Aux termes de l’article L. 435-1 du code de l’entrée et du séjour des étrangers et du droit d’asile : « L’étranger dont l’admission au séjour répond à des considérations humanitaires ou se justifie au regard des motifs exceptionnels qu’il fait valoir peut se voir délivrer une carte de séjour temporaire portant la mention « salarié », « travailleur temporaire » ou « vie privée et familiale », sans que soit opposable la condition prévue à l’article L. 412-1 ».

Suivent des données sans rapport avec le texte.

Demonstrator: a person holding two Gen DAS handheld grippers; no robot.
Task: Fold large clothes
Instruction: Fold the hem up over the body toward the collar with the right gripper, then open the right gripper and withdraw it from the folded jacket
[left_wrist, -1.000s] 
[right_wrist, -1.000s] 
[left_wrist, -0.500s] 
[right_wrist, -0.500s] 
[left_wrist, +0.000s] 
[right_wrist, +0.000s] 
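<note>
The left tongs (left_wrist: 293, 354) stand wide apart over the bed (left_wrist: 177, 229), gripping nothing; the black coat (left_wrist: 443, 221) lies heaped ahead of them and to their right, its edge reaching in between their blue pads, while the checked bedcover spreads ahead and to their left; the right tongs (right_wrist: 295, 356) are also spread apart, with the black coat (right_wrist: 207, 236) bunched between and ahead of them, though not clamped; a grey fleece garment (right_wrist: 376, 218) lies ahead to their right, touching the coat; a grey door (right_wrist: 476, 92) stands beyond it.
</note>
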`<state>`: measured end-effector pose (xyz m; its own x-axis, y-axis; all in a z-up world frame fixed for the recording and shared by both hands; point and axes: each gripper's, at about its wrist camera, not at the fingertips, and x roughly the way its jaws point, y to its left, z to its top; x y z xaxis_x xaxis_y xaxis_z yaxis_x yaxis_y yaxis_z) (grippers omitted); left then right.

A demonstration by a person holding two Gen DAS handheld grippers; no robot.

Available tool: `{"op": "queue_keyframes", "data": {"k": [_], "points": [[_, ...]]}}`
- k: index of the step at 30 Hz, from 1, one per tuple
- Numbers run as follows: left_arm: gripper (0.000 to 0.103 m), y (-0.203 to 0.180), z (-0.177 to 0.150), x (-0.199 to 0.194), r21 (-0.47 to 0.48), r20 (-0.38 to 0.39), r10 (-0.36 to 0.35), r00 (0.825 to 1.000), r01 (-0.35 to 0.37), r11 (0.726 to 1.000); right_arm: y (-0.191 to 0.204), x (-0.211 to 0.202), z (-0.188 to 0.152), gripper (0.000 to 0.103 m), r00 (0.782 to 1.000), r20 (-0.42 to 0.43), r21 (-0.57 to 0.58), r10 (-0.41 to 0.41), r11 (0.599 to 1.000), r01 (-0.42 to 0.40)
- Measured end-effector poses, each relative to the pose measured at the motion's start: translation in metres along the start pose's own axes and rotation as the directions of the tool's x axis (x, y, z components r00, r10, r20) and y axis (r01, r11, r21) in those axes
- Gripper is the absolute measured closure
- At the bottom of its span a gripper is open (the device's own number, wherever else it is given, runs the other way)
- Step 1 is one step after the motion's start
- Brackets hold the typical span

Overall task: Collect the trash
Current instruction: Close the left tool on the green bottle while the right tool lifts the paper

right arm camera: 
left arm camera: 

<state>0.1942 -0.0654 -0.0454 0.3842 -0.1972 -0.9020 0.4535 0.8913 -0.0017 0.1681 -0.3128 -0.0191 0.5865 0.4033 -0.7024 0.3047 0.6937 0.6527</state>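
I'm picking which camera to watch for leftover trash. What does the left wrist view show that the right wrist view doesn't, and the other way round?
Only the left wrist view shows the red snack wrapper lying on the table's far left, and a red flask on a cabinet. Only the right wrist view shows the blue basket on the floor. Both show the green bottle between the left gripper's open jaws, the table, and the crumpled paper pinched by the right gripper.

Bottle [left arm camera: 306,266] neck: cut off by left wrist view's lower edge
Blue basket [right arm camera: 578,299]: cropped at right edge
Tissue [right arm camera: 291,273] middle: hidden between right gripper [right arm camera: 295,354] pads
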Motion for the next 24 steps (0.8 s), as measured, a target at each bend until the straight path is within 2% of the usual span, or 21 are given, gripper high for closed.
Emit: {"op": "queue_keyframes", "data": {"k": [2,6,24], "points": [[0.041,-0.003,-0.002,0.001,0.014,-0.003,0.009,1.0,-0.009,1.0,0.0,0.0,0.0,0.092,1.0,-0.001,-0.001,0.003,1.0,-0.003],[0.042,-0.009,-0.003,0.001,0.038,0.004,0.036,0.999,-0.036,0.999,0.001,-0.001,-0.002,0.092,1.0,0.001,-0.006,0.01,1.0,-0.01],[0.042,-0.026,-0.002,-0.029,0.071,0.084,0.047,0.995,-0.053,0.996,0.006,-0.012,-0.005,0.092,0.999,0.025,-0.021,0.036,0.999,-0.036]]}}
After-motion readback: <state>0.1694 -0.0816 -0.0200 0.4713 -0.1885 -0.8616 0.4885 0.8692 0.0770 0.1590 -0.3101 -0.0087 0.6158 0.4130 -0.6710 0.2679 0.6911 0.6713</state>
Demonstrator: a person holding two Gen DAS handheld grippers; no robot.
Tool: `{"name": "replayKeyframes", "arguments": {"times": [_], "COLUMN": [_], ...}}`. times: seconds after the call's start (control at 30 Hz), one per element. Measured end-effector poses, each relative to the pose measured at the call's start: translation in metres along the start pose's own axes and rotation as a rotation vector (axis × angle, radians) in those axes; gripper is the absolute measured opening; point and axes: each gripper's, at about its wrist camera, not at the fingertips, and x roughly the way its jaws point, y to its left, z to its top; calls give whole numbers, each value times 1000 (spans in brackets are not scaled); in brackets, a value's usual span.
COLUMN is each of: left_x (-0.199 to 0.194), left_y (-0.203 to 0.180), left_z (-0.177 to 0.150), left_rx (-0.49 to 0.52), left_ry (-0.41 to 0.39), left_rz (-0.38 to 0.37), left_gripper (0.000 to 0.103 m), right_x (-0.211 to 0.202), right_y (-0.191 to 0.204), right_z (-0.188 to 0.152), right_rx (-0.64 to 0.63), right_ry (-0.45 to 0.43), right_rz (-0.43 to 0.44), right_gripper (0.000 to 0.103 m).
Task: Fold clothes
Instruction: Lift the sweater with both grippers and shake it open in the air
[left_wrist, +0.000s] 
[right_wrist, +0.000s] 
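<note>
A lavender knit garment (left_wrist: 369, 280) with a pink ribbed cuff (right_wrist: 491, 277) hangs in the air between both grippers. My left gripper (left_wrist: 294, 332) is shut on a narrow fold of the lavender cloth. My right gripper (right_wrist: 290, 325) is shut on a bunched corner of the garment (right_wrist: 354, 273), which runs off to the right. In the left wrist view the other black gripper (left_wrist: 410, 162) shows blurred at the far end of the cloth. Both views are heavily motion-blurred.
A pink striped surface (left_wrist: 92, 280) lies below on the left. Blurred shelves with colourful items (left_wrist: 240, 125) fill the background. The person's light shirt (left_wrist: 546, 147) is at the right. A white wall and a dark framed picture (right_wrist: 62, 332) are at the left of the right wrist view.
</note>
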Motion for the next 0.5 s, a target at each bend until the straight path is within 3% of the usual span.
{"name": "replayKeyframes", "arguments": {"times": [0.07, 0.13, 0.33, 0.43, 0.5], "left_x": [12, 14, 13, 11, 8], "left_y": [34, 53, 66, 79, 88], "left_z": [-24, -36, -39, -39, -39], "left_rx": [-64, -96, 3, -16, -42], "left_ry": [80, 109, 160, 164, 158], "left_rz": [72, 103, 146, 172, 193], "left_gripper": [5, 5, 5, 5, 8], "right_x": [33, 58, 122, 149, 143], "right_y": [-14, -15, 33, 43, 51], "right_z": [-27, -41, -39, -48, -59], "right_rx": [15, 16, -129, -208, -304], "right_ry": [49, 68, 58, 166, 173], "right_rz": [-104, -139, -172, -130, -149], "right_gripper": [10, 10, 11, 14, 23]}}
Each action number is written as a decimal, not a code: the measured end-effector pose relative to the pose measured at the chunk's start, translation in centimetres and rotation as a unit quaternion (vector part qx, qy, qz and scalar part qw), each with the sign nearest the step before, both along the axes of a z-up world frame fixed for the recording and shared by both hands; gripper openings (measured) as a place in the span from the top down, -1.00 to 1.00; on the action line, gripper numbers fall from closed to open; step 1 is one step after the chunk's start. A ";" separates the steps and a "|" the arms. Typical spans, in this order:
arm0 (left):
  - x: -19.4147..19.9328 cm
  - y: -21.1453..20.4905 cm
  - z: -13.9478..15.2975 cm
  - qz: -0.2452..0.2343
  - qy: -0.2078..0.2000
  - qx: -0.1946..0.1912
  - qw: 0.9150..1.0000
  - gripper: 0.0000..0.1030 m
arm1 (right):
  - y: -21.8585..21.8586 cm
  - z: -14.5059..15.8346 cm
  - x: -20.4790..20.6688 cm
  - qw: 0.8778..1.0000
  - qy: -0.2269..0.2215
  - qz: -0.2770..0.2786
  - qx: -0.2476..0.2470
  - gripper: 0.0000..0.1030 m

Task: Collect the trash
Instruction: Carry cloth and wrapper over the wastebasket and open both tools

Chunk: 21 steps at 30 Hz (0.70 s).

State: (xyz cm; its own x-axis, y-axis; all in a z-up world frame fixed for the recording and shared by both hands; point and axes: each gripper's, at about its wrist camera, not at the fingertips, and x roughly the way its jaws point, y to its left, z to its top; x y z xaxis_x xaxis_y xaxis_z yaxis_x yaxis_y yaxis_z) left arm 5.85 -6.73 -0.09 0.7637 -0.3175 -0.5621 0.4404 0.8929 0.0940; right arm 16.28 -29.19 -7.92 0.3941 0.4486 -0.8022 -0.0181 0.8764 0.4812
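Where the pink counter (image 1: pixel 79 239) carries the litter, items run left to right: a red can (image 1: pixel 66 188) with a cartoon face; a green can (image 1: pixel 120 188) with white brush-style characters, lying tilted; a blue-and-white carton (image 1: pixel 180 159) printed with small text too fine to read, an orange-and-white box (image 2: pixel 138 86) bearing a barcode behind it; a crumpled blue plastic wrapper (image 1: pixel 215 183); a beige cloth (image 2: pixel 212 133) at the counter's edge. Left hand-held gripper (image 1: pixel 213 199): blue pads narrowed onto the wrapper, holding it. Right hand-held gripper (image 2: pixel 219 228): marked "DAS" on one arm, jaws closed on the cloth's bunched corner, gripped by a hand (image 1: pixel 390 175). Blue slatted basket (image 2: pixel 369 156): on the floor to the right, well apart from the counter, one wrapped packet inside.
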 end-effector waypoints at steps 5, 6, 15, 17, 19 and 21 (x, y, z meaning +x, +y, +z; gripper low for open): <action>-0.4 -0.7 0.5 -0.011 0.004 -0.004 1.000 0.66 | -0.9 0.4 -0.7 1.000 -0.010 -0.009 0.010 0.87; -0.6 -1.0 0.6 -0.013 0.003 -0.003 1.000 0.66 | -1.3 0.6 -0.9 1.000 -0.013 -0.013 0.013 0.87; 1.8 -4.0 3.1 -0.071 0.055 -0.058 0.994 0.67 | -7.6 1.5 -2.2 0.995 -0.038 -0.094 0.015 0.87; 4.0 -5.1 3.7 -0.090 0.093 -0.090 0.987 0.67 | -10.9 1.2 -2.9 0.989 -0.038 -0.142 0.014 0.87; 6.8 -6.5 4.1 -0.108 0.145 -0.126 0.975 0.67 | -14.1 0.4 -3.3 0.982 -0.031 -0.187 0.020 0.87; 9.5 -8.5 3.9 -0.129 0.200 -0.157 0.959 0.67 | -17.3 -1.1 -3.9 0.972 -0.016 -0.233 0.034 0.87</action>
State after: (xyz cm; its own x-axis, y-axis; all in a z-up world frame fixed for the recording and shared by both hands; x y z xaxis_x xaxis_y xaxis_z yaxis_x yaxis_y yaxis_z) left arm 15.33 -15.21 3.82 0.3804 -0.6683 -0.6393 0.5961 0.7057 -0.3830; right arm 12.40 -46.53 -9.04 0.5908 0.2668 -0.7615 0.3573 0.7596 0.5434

Compte-tenu de ce qui a été dit au point 7, il ressort des pièces du dossier que M. A… ne justifie ni de motifs exceptionnels ni de considérations humanitaires. Par suite, le moyen tiré de ce que l’arrêté serait entaché d’une erreur manifeste d’appréciation au regard de ses conséquences sur sa vie personnelle et méconnaîtrait, en particulier, les dispositions de l’article L. 435-1 du code de l’entrée et du séjour des étrangers et du droit d’asile, doit être écarté.
Il résulte de ce qui précède que les conclusions à fin d’annulation, de même, par conséquent, que les conclusions à fin d’injonction et celles présentées sur le fondement de l’article L. 761-1 du code de justice administrative, doivent être rejetées.
D E C I D E :
Article 1er : La requête de M A… est rejetée.
Article 2 : Le présent jugement sera notifié à M. B… A… et au préfet de la Gironde.
Délibéré après l’audience du 18 novembre 2025, à laquelle siégeaient :
M. Bourgeois, président,
Mme Champenois, première conseillère,
M. Josserand, premier conseiller.
Rendu public par mise à disposition au greffe le 2 décembre 2025.
Le rapporteur,
L. JOSSERANDLe président,
M. BOURGEOIS
La greffière,
L. SIXDENIERS
La République mande et ordonne au préfet de la Gironde en ce qui le concerne ou à tous commissaires de justice à ce requis en ce qui concerne les voies de droit commun contre les parties privées, de pourvoir à l’exécution de la présente décision.